ABOUT THIS EXERCISE:
Return the data below unchanged, without images.

DATA BLOCK:
______

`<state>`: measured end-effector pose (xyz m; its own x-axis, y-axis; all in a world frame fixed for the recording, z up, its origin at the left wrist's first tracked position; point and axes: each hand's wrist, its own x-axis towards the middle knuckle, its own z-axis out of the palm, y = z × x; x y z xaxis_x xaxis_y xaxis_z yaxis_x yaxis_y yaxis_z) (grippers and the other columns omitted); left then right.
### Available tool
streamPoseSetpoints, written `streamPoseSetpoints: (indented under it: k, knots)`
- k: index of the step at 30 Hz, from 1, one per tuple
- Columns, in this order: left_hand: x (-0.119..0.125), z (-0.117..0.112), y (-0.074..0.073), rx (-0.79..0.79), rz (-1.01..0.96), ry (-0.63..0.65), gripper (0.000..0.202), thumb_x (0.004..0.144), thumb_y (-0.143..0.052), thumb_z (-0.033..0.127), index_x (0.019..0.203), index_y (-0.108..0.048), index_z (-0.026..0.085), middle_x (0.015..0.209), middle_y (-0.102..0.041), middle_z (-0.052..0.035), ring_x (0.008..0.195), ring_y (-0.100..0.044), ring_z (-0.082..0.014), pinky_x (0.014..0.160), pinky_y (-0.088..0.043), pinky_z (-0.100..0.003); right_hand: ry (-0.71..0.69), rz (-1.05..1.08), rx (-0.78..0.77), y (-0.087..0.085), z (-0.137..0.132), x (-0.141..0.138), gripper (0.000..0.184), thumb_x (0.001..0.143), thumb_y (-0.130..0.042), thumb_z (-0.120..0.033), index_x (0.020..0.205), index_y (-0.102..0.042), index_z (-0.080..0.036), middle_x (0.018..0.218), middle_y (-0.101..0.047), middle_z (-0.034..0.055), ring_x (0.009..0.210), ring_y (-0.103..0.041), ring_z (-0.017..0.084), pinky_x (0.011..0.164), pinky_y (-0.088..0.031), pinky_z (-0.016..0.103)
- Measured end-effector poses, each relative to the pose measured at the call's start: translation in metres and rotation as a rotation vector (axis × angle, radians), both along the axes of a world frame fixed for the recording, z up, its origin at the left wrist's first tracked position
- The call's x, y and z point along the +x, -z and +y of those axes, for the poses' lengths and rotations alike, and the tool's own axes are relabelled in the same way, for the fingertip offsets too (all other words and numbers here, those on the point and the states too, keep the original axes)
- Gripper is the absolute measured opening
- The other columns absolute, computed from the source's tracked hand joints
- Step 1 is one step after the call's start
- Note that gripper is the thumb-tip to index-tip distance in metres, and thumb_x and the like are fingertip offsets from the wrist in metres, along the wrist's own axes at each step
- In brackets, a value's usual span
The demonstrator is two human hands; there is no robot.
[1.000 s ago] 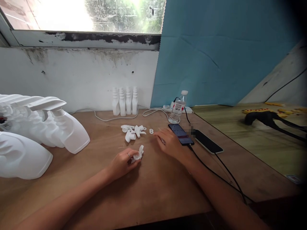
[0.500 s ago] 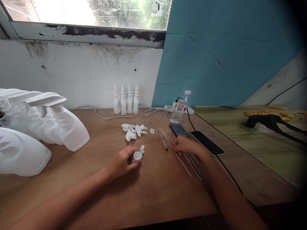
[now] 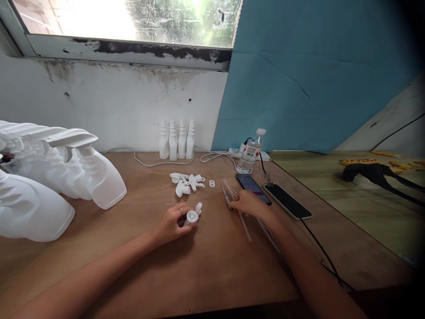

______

RESULT OF THE EXERCISE:
`<state>`: measured end-effector pose (xyz m; its own x-axis, y-axis; all in a world frame fixed for the recording, z up, its origin at the left wrist's first tracked position; point and axes: each hand's wrist, its own x-axis towards the middle knuckle, its own z-axis out of the palm, y = z × x; x y z xaxis_x xaxis_y xaxis_z yaxis_x yaxis_y yaxis_z) (grippers and the other columns omitted); left then right.
### Available tool
streamPoseSetpoints, written `streamPoseSetpoints: (indented under it: k, knots)`
- k: index of the step at 30 Hz, from 1, one per tuple
- Columns, in this order: left_hand: x (-0.119..0.125), z (-0.117..0.112), y (-0.074..0.073), rx (-0.79..0.79), rz (-1.01..0.96), ry (-0.63..0.65), gripper (0.000..0.202), thumb_x (0.004..0.144), thumb_y (-0.143..0.052), thumb_z (-0.033..0.127), index_x (0.019..0.203), index_y (-0.108..0.048), index_z (-0.026..0.085), middle_x (0.015..0.209), middle_y (-0.102..0.041), middle_z (-0.052..0.035), ring_x (0.008..0.195), ring_y (-0.100..0.044), ring_z (-0.082..0.014), pinky_x (0.014..0.160), pinky_y (-0.088..0.043), pinky_z (-0.100..0.003); right_hand: ry (-0.71..0.69), rz (-1.05..1.08), rx (-0.78..0.77), y (-0.087..0.085), z (-0.137..0.132), x (-0.141..0.138), gripper (0.000..0.184), thumb_x (0.001..0.143), thumb_y (-0.130..0.042), thumb_z (-0.120..0.033), index_x (0.020..0.205), index_y (-0.102..0.042), index_z (-0.080..0.036), middle_x (0.018..0.218), middle_y (-0.101..0.047), middle_z (-0.034..0.055), ring_x (0.009..0.210), ring_y (-0.103..0.041), ring_z (-0.017..0.084), pinky_x (0.011..0.164), pinky_y (-0.088..0.031), pinky_z (-0.016..0.103)
- Measured end-effector poses, each relative to the pose measured at the call's start: translation in metres and rotation as a rotation vector (axis × angle, radians), both along the axes of a world frame fixed for the recording, z up, its origin at the left wrist's first tracked position
- The call's x, y and z point along the +x, -z and +y of those axes, for the poses' lengths and rotations alike, and the tool's own axes are relabelled in the same way, for the fingertip offsets too (all other words and numbers here, those on the point and the states too, keep the original axes)
- Gripper is the absolute measured opening
- The other columns absolute, computed from the source's tracked hand joints
- Step 1 is one step after the call's start
- Note that gripper is the thumb-tip to index-tip distance in metres, and thumb_x and the like are fingertip offsets from the wrist in metres, along the wrist's own axes at each step
- In brackets, a value's usual span
The demonstrator is two human hands; there is no robot.
[1.000 s ago] 
[0.500 s ago] 
[now] 

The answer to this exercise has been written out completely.